5. Understanding Vaccine Immunogenicity in Populations Most at Risk for HCV

The ChAd3/MVA-NSmut HCV vaccine elicited robust polyfunctional HCV-specific T cell responses in early phase I immunogenicity trials, making its lack of protection from chronic infection in the phase I/II efficacy trial puzzling. As discussed in the preceding sections, a successful HCV vaccine will likely need to better address viral diversity and potentially incorporate humoral responses to envelope glycoproteins. Another consideration is that the quality of T cell responses in phase II vaccinees may not have matched the robust responses found in earlier immunogenicity trials. Indeed, the cursory data on immune responses provided with the phase II study suggests that this is the case. Whereas 100% of phase I participants had IFN-γ ELISpot responses to ≥4 of 6 HCV peptide pools spanning HCV proteins NS3-NS5 [53], only 78% of phase II participants had a measurable response to any peptide pool [48]. Similarly, the combined magnitude of peak HCV-specific IFN-γ responses after the 2nd dose of vaccine was substantially lower in the phase II trial (median 428 spot-forming cells per million PBMC in phase II trial versus 2355 in the phase I study). Reasons for the discrepant immunogenicity results are not yet known, but study population differences may have contributed, particularly with regard to injection drug use [48]. The phase II clinical trial specifically enrolled participants with a known recent history of injection drug use, while earlier phase I immunogenicity studies had excluded individuals with suspected or known injection drug use [53]. The phase II trial established the feasibility of working with PWID in a vaccine clinical trial, an important accomplishment for future HCV vaccine efficacy studies.
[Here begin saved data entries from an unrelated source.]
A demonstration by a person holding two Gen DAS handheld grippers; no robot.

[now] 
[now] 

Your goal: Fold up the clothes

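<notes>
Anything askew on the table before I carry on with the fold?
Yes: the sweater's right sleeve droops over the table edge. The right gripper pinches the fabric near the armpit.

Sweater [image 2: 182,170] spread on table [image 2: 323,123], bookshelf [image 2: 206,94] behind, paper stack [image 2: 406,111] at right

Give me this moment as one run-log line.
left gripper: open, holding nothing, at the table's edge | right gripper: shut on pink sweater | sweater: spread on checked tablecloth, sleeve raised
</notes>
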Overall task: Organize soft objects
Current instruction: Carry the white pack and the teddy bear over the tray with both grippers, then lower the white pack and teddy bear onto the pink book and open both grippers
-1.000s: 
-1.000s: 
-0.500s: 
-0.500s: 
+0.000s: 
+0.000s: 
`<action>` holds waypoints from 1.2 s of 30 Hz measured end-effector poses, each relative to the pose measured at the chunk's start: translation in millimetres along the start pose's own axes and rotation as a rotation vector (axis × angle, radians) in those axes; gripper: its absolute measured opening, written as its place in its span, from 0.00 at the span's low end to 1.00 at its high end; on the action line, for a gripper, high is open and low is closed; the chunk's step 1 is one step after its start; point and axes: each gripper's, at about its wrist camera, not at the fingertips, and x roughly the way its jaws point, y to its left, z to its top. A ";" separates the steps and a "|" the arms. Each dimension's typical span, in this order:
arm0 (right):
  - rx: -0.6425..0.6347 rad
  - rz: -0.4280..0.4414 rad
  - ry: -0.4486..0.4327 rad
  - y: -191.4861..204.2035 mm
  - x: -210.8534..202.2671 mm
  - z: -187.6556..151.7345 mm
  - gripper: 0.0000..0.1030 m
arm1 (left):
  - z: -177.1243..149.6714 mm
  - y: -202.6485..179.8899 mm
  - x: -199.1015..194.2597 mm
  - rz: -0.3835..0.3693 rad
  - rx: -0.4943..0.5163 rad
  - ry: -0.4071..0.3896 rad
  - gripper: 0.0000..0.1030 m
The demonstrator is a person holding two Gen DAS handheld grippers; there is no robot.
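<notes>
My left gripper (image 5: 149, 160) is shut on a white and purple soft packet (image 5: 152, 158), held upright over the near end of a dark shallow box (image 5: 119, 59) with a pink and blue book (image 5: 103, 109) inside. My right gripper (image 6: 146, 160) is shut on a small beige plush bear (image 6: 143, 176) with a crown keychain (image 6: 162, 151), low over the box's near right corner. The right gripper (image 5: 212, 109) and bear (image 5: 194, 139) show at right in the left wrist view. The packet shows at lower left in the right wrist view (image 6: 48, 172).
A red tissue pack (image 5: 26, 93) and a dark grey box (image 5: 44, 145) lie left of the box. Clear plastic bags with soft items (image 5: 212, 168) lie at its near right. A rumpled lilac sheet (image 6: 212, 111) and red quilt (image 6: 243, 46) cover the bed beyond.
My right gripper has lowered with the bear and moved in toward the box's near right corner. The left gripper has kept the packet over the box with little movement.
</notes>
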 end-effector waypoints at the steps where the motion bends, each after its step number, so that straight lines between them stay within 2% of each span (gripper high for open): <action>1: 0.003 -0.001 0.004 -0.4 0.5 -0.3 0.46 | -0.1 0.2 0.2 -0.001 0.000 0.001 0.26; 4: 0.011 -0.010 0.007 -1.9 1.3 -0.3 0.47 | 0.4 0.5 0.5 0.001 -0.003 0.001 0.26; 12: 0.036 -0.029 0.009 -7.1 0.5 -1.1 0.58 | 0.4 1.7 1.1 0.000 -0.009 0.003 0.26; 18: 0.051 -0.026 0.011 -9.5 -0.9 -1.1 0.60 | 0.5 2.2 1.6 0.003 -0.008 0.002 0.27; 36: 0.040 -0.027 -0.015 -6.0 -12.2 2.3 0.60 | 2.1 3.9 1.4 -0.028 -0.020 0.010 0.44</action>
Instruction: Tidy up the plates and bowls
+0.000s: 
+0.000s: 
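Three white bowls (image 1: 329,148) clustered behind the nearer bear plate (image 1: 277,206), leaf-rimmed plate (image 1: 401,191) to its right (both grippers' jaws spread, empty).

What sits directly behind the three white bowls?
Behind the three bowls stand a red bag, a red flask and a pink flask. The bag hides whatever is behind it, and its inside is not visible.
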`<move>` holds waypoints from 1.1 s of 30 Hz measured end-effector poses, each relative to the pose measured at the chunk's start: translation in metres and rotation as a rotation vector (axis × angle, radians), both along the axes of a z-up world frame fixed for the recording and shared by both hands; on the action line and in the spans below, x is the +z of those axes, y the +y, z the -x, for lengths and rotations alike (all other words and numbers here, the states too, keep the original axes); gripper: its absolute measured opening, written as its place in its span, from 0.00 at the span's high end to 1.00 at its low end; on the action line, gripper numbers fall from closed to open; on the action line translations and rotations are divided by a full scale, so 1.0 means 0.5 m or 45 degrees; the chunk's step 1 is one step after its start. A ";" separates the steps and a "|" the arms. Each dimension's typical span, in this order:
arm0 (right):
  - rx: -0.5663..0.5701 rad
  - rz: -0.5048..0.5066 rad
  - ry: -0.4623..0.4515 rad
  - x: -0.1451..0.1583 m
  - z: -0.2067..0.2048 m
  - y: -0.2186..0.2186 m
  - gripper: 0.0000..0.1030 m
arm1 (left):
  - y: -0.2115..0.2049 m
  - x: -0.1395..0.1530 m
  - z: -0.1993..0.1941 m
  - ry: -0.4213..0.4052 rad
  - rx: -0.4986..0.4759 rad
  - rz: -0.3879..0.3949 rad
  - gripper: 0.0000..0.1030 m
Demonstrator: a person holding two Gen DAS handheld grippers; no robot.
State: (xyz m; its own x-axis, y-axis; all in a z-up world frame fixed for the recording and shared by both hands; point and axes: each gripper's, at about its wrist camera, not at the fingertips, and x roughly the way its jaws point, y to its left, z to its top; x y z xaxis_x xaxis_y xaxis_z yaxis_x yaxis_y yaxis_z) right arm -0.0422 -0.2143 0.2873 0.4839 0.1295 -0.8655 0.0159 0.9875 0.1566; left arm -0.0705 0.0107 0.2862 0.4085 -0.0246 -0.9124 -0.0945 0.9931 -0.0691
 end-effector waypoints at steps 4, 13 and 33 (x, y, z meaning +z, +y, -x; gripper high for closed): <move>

However, it is possible that injection drug use may have adversely affected immune responses to the HCV vaccine, through mechanisms such as immunosuppressive effects of opioids or damping effects of repeated subinfectious exposure to HCV prior to vaccination, as discussed below. Fully appreciating and accounting for the immune effects of injection drug use will be important for future vaccine trials, particularly those in which PWID are a key high-risk group who could significantly benefit from prophylactic vaccines.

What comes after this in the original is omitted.